Problem description: Please count the lines with the word "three" in the material below, then state the number by itself.

Record extracts:
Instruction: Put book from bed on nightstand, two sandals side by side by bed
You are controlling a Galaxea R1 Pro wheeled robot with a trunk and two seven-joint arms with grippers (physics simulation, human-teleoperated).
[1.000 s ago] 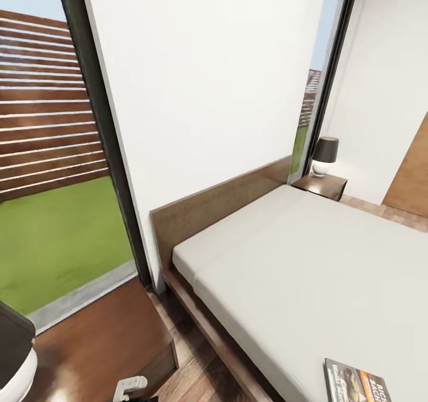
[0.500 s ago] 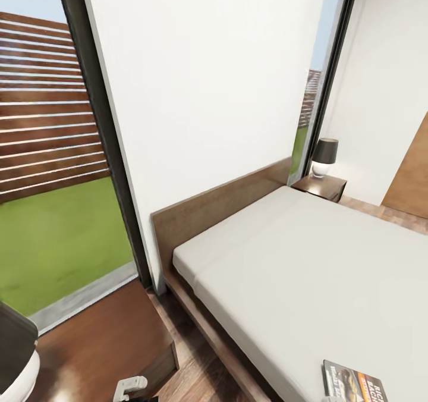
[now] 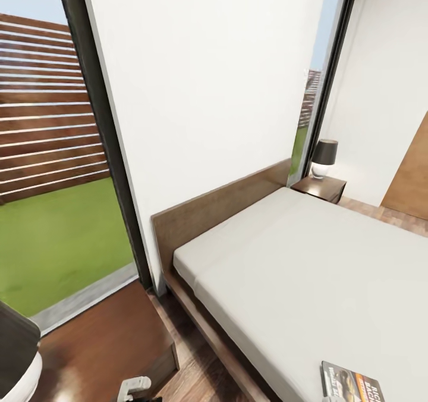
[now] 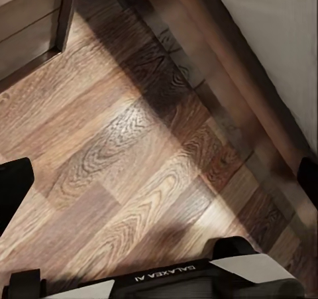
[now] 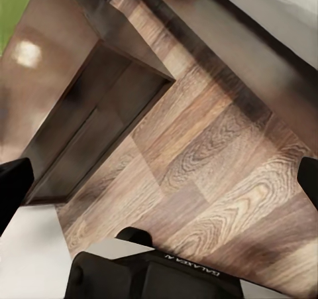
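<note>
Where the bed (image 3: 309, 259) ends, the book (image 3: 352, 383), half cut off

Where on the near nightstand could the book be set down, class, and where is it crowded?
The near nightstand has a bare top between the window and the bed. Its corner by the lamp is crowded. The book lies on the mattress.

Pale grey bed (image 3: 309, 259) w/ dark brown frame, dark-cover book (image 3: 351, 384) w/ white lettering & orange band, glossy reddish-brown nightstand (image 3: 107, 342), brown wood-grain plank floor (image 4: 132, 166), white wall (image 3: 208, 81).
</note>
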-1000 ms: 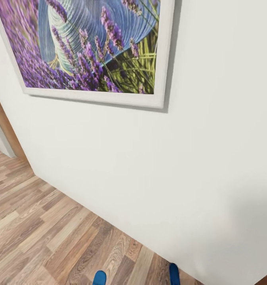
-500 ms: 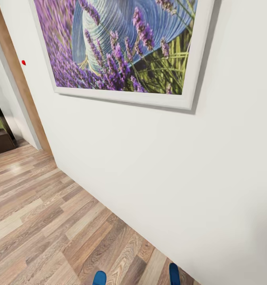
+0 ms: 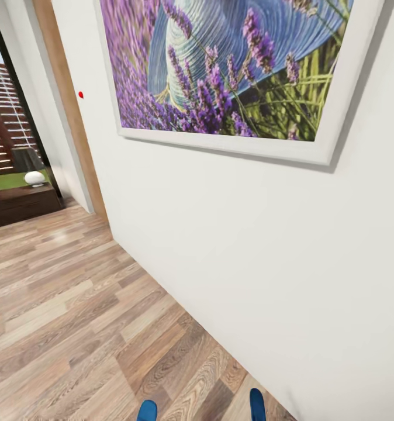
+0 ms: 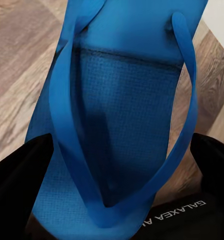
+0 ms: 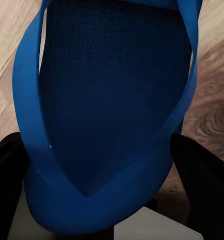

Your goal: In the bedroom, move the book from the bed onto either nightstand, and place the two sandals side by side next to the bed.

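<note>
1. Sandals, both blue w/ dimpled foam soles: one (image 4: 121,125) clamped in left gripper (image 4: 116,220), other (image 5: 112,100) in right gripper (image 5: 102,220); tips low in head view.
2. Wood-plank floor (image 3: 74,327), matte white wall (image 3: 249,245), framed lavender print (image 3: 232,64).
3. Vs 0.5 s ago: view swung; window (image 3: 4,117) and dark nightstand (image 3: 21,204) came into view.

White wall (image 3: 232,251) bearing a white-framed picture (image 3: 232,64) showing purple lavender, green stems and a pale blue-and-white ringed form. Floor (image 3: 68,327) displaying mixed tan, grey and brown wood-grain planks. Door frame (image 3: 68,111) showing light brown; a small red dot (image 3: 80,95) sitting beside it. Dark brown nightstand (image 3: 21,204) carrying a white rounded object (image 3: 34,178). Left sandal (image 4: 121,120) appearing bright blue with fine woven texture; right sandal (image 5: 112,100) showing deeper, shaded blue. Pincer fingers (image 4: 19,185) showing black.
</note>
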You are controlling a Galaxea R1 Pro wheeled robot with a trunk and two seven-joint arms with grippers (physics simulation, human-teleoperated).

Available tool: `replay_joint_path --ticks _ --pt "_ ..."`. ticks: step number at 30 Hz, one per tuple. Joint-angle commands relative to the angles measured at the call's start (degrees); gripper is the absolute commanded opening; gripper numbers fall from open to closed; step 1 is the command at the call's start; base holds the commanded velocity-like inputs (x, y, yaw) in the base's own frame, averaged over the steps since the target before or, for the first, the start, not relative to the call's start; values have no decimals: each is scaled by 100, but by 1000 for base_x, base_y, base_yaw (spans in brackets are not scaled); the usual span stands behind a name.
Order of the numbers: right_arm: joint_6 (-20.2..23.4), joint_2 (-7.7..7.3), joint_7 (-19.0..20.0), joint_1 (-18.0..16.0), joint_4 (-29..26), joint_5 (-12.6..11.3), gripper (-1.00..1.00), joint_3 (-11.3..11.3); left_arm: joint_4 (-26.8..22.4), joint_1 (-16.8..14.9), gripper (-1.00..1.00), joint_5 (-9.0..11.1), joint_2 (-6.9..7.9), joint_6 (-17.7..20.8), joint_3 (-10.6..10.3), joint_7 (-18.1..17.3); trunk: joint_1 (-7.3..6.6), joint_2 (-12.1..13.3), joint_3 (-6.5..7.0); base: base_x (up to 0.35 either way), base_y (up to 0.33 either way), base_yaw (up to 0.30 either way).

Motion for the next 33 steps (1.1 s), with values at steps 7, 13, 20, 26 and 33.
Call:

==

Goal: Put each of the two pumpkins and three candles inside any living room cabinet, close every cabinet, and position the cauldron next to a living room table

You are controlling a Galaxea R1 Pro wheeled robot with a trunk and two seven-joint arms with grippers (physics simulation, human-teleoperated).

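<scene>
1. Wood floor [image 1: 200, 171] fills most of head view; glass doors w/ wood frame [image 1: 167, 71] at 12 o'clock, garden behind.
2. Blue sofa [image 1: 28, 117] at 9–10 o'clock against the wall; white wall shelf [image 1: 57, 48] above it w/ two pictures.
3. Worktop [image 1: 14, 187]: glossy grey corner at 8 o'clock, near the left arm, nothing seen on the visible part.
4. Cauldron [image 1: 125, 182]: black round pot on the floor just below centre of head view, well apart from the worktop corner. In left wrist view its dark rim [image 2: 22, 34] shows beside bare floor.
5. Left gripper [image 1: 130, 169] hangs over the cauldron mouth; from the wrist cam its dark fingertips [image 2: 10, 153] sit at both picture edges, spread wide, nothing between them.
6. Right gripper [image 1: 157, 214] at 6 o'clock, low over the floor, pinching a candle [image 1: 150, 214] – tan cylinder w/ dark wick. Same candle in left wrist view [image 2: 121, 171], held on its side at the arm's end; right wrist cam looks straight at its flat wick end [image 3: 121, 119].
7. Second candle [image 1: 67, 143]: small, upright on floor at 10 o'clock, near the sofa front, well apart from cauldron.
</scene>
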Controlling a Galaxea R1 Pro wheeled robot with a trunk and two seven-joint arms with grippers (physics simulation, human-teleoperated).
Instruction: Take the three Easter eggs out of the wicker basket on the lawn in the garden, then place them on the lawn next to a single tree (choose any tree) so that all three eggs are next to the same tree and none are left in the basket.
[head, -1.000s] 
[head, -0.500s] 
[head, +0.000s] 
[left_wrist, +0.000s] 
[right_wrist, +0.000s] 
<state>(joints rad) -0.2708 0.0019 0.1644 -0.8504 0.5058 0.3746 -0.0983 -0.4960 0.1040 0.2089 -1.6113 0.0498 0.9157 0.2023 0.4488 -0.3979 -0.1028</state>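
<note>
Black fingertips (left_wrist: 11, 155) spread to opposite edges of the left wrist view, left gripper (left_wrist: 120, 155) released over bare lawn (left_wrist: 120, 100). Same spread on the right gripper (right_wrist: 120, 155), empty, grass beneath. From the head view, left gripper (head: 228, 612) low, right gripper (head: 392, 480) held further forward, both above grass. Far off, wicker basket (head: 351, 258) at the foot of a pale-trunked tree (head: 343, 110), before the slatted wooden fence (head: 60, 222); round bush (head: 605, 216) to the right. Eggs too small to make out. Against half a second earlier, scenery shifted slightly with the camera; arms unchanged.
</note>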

Answer for the task: 2